Michael Fassbender plays Brandon, someone that, at least for a minute, every male (and probably every female) has fantasized about being. He's on the way up at a good job, he's got an uncluttered Manhattan apartment, his handsome face and physique look chiseled from marble and he's got what can safely be described as a sequoia in his trunks. All he has to do is glance at a woman and she's ready to sleep with him. He probably can shoot lasers from his fingertips and levitate, too, but that part is left offscreen. What's left onscreen, however, is how this character takes these gifts and pisses them away with his neuroses.
Shame is directed by the British conceptual artist Steve McQueen (his real name) and a lot of care is taken to remind you that you are watching an arty film. The lighting is cold, the framing employs negative space, lengthy one-take dialogue sequences are shot from an unusual perspective, characters are framed by clear and opaque glass, there is evocative music on the soundtrack, heck, there's even a tracking shot across three avenue blocks that would do Tarkvosky proud. These whistles and bells are enough to keep you distracted from the fact that Shame is but a whiff of a story: a man is emotionally distant, and this makes him sad.

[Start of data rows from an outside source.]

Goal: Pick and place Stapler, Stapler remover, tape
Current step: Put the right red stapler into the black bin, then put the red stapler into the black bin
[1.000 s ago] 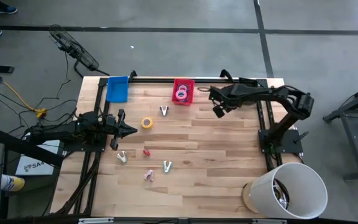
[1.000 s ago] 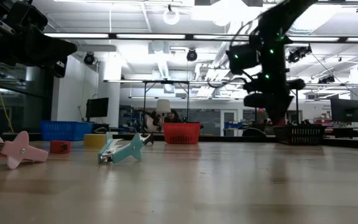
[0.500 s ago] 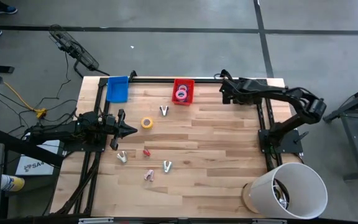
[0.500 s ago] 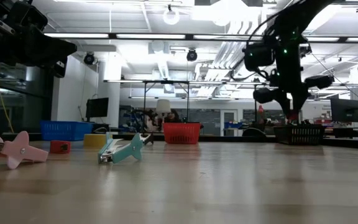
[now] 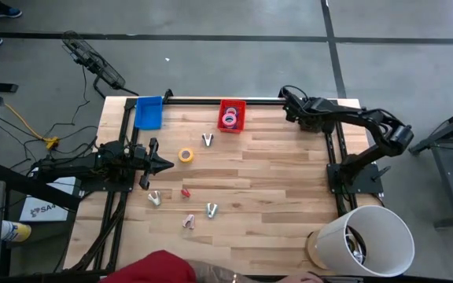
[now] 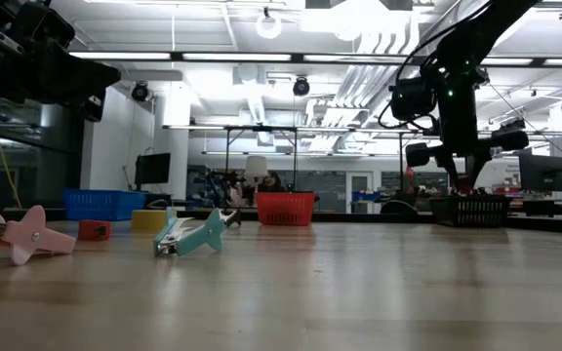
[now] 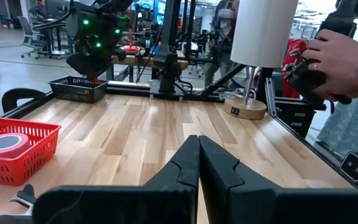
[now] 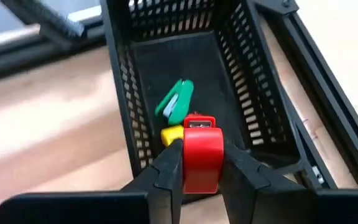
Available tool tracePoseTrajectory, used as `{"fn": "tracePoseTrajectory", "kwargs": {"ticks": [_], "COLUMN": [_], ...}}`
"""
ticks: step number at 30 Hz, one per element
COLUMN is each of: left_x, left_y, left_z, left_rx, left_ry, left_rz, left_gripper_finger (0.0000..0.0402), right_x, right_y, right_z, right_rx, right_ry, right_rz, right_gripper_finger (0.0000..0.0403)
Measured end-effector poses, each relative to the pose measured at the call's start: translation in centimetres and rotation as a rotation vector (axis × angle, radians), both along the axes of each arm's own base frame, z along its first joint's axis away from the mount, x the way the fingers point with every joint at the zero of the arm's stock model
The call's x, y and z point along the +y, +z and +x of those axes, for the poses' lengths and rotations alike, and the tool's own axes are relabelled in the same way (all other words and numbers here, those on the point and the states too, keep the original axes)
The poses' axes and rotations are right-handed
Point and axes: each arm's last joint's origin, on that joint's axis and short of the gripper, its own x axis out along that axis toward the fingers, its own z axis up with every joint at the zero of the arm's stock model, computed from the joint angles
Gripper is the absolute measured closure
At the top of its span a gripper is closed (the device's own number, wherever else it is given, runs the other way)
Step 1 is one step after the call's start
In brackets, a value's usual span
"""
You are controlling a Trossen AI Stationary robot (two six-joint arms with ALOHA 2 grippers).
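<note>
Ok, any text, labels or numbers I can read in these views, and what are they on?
"SA": the start of dark print on the white sheet on the floor left of the table; the rest is covered.
Small tag on the wooden base of the white cylinder: too small to read.
Red stapler held in the right gripper: no print shows.
Nothing else is readable.

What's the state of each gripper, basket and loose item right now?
right gripper: jaws shut on red stapler, held over the black basket
black basket: holds a green piece and a yellow piece
left gripper: jaws shut, empty, waiting at the table's left side
red basket: holds pink tape
yellow tape: lying loose on the table
blue basket: looks empty
teal staple remover: lying on the table
</note>
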Motion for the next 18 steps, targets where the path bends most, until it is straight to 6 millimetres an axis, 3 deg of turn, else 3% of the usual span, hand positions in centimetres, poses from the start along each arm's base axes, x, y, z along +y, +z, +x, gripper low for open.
{"fn": "tracePoseTrajectory", "kwargs": {"ticks": [18], "left_x": [0.0], "left_y": [0.0], "left_z": [0.0], "left_rx": [0.0], "left_ry": [0.0], "left_rz": [0.0], "left_gripper_finger": [0.0401], "right_x": [-1.8], "right_y": [-1.3], "right_z": [-1.3], "right_rx": [0.03], "right_ry": [-0.127], "right_rz": [0.011], "right_gripper_finger": [0.0309]}}
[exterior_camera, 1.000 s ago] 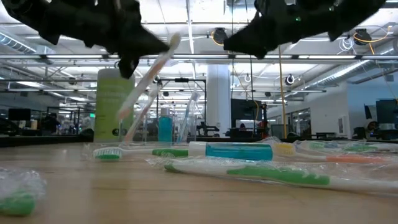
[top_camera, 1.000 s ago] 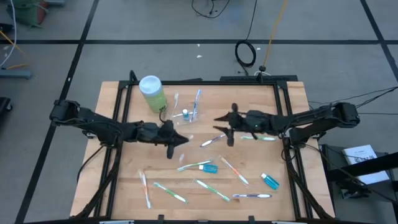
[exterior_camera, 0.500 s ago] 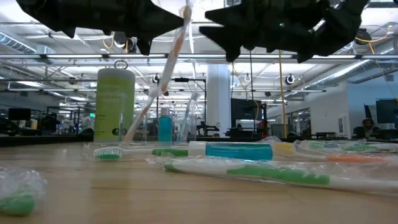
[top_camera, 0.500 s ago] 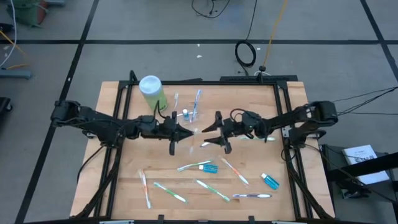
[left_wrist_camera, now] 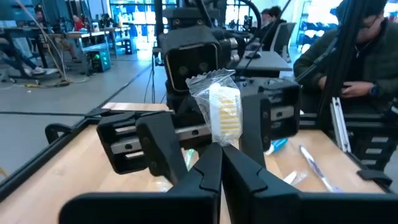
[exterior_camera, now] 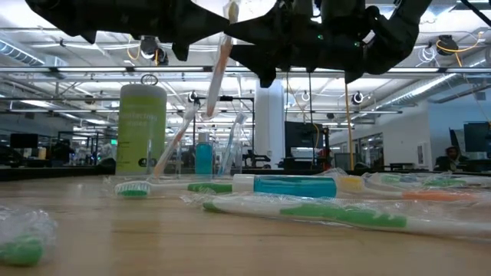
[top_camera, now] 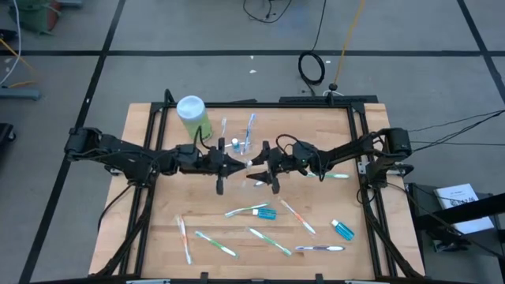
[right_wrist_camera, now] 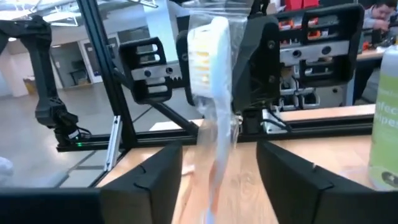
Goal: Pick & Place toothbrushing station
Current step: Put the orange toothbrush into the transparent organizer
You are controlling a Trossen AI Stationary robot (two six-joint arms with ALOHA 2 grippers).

There are some hints to the character, mostly in the form of his histrionic sister, well played by Carey Mulligan. She's a dye-job mess, whose main problem seems to be that she (aha!) loves too much. Quite the opposite of big brother, whose cringeworthy first date scene with a sharp co-worker ranks with De Niro and Cybil Shepherd's in Taxi Driver.

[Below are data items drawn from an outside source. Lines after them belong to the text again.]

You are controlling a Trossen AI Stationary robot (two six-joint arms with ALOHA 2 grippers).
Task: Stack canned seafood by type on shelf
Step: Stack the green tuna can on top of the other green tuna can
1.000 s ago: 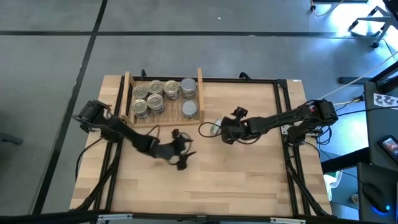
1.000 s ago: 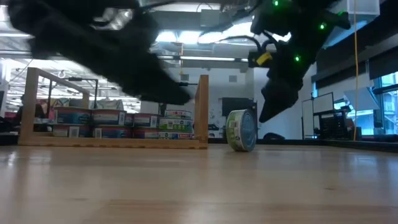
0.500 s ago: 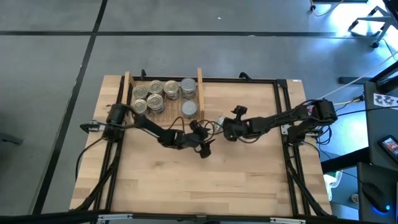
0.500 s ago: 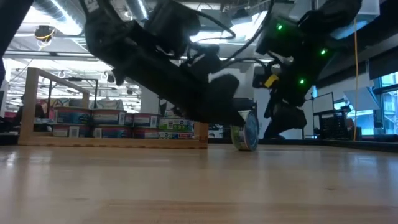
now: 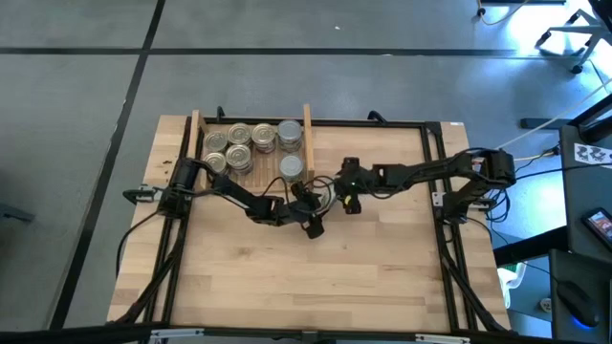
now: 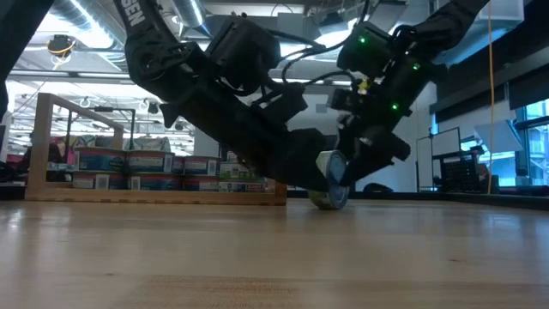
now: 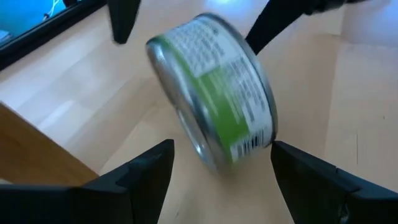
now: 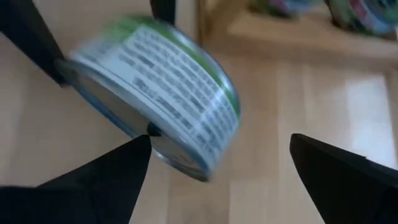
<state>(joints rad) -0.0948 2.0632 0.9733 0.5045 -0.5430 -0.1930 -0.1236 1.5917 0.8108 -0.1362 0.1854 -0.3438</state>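
Observation:
A green-labelled can (image 7: 217, 106) stands tilted on the tabletop just right of the shelf (image 5: 251, 153); its lower rim (image 6: 324, 202) rests on the wood. My left gripper (image 7: 221, 165) comes at it from the table's left, open, one finger on each side of the can. My right gripper (image 8: 221, 162) comes from the table's right, also open around the same can (image 8: 168, 87). Several other cans (image 5: 239, 143) sit in stacks on the shelf's slatted base. My left gripper: I cannot tell whether either finger touches the can; its fingers (image 7: 149, 174) stand beside the can's lower part. My right gripper slants down from the table's right. One fingertip (image 8: 134, 158) meets the rim of the can's flat end (image 8: 152, 140). Its other finger stands well clear. The can leans over, its lower rim on the table.
The shelf's right side board (image 5: 307, 134) stands upright close to the can. Both arms meet at the table's middle (image 5: 330, 201). Bare tabletop (image 5: 306, 277) stretches toward the near edge. A black frame (image 5: 442, 172) runs along the table's sides.
My left gripper has swept from the table's near middle toward the right and far side, up to the can. My right gripper has gone left toward the can, rolling and tipping downward. The can, which stood upright on its edge, now leans over. Both grippers stayed open.

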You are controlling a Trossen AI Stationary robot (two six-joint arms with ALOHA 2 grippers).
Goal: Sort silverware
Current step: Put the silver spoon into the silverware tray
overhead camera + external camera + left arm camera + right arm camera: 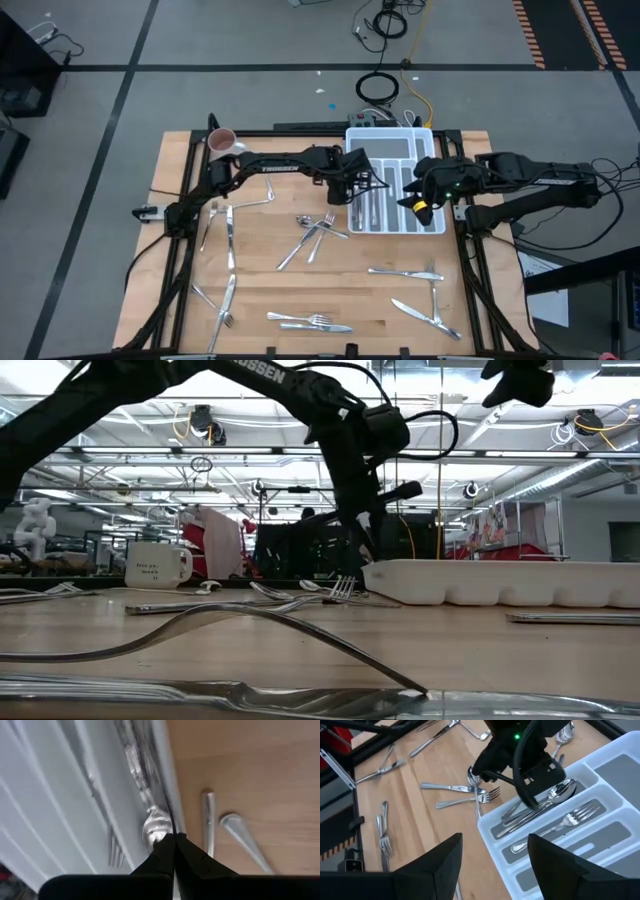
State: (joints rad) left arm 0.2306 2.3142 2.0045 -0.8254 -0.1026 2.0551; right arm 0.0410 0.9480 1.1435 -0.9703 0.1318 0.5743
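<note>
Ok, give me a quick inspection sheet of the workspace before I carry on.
Surface: pale wooden table, black frame.
Job's things: shiny metal forks, spoons and knives scattered loose; some already in the white compartmented plastic tray, spoons beside a fork.
Clutter: white mug with pink inside at a far corner.
Grippers: left pincer shut, at the tray's edge; right pincer open, above the tray.
Cables: coiled on the floor beyond the table.
Surroundings: workshop room, nobody clearly seen.

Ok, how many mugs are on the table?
1: the white mug stands at the top-left corner of the table in the high view. No other shows, though the arms could hide one.
</note>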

Fassbender's character wants to reach out to his sister. We know this because of the not-very-subtle close up of a single tear rolling down his face as she belts out an awkward arrangement of “New York, New York.” But he won't allow himself. He'll continue to masturbate at work and patron prostitutes in fancy hotels and, when he's feeling really low, hit the bars.
It's all very tragic, it's all very glamorous. But it is, forgive me, fake. Yes, I know sex addicts exist and their predilections can ruin their lives, but no one who looks (and has access to the charm) of Michael Fassbender would lead his life down this scuzzy road. I just feel that he'd be more successful at creating an environment that reinforced his choices.
Shame does a good job of showing us what it is like to have a “double life.” We are hip to the fact that Brandon is a pervert, so when a pretty girl walks by him and he looks at her butt, it is different than when a regular Joe Sixpack does this. It means something. In the world of Shame it means something because Brandon probably has a good shot at walking up to this stranger and bedding her. (And you thought Fassbender only had super powers in X-Men!) Shame asks us to believe that this is what's keeping Brandon from communicating with his sister or going out with the nice girl from the office. Frankly, I just don't find the connections to be all that believable. Or interesting.
There is artistry in Shame, to be sure. I mentioned the look, and I can't stress enough how much Carey Mulligan impresses. Fassbender, too, puts it all out there, exposing his vulnerable side when he isn't wearing one of his many masks. At its root, though, Shame feels like a weird hybrid of deviant wish fulfillment and a faux-European anti-intellectual statement for “artistry of the flesh.” All I can tell you is that as Fassbender was rolling his eyes in corporeal ecstasy during a prolonged, climactic menage-a-trois, I was simply rolling my eyes.
Right now I'm either coming off as an incurable prude or a male chauvinist pig. I'd like to believe that I am neither. I also think that the topic of sex addiction or, more importantly, the focus on sexual conquest in lieu of genuine human relationships is a noble, fascinating topic for a film. I would direct you to Mike Nichols and Jules Feiffer's collaboration Carnal Knowledge to see this handled in a much more powerful and meaningful way than in Shame.